Aylan; his brother, Galip; his mother, Rehan; and his father, Abdullah, had fled the violence in Syria, crossing the Aegean Sea to Greece, and with plans to eventually make their way to Germany or Canada. But high waves flipped the 15-foot rubber raft they were in, pitching them into the sea. The little boys and their mother, and at least nine others, drowned. Only Abdullah survived.

The Kurdi family was on that boat because they were desperate. Eleven of their relatives had been slaughtered at the hands of the Islamic State [ISIS] in the Kurdish-Syrian city of Kobane in June.

There are more refugees in the world trying to escape unimaginable violence than at any other time since the world began keeping records of such desperate journeys. The international community has failed to address the crises. Countries’ policies that exacerbate and intensify the suffering of refugees compound the grief.
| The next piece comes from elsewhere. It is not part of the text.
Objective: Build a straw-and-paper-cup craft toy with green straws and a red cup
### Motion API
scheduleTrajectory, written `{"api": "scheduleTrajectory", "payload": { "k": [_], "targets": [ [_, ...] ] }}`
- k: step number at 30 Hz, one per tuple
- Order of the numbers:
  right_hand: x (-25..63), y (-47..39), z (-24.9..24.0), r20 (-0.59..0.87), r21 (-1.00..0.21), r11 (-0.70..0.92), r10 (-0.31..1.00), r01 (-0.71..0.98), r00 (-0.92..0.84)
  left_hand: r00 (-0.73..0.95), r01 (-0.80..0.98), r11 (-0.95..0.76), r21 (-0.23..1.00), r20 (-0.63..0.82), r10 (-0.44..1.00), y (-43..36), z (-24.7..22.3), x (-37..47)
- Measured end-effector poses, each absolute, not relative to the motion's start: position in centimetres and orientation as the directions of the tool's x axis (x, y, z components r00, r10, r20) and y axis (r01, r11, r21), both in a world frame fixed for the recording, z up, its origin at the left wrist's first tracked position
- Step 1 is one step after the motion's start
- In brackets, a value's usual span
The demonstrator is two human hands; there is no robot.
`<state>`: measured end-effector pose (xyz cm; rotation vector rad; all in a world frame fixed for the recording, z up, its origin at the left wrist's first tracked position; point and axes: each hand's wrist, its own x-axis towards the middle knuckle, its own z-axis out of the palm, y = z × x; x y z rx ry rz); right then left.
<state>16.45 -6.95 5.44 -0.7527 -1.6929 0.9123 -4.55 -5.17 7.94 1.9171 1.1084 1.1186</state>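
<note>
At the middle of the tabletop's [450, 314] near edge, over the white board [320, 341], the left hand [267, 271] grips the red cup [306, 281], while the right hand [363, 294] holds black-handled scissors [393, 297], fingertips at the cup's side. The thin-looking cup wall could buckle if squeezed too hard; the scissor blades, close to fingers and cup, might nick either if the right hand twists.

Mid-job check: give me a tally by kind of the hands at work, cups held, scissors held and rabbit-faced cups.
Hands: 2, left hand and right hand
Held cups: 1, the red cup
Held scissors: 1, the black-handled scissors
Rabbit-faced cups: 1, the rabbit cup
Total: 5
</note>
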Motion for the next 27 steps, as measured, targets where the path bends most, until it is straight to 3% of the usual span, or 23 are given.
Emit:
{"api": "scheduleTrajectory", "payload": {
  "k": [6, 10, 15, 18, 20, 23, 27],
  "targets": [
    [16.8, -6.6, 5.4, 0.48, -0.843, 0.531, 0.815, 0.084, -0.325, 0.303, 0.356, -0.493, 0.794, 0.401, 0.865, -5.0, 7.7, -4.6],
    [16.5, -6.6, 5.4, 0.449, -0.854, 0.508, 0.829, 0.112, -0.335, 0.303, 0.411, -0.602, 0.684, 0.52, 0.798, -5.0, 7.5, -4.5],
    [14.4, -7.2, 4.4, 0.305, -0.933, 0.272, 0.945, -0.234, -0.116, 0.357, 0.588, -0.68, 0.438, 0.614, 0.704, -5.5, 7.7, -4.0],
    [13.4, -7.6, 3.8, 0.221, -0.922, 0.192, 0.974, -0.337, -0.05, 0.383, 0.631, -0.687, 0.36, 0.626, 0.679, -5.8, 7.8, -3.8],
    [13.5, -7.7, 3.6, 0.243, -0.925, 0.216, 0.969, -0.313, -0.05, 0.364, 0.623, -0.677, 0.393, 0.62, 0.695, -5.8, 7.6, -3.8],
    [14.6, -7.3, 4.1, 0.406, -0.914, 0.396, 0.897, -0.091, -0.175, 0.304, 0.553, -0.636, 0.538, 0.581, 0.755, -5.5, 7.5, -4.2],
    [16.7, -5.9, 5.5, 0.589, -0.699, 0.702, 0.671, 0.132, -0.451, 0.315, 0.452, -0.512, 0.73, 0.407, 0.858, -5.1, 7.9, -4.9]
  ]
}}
Tens of thousands of Syrian refugees are fleeing or are stranded. They are crammed into rubber boats, trucks, and cargo holds, and arriving in Europe en masse. Thousands are trekking across Hungary to Austria, evoking images of people fleeing the Nazis in World War II. Parents cling to their children for dear life. But many drown in the water or suffocate in a truck in the middle of the night, reaching out for a hand to pull them to safety.

While Hungary, Germany, Austria, and other European nations have gathered recent attention, fingers must also point to the United States’ refugee policies. The United States has not risen to its ability to take in Syrian refugees (about 1,500 since the start of the Syria’s civil war in 2011).

Also consider the United States’ shameful treatment of refugees from Central America. While these refugees occupied headlines a year ago, our attention to their plight has largely shifted elsewhere. Despite less attention and fewer media stories, they still need help. Thousands of children and families continue to arrive at the United States-Mexico border, fleeing horrendous violence in Central America. Many remain locked up in United States detention centers.

In the United States, Central American refugees are met by a ruthless immigration system that jails them, denies their due process rights, mistreats the vulnerable, and fails to abide by international human rights standards. Reports describe children being held in “The Freezer”— rooms deliberately kept cold to make children and mothers suffer. People, including children, are denied basic medical treatment. Children are administered adult doses of vaccinations (and without proper consent), causing sickness. Children as young as five appear in court alone, forced to “represent” themselves in complex, English-speaking legal proceedings. They are met by judges showing little mercy and prosecutors labeling them as national security risks.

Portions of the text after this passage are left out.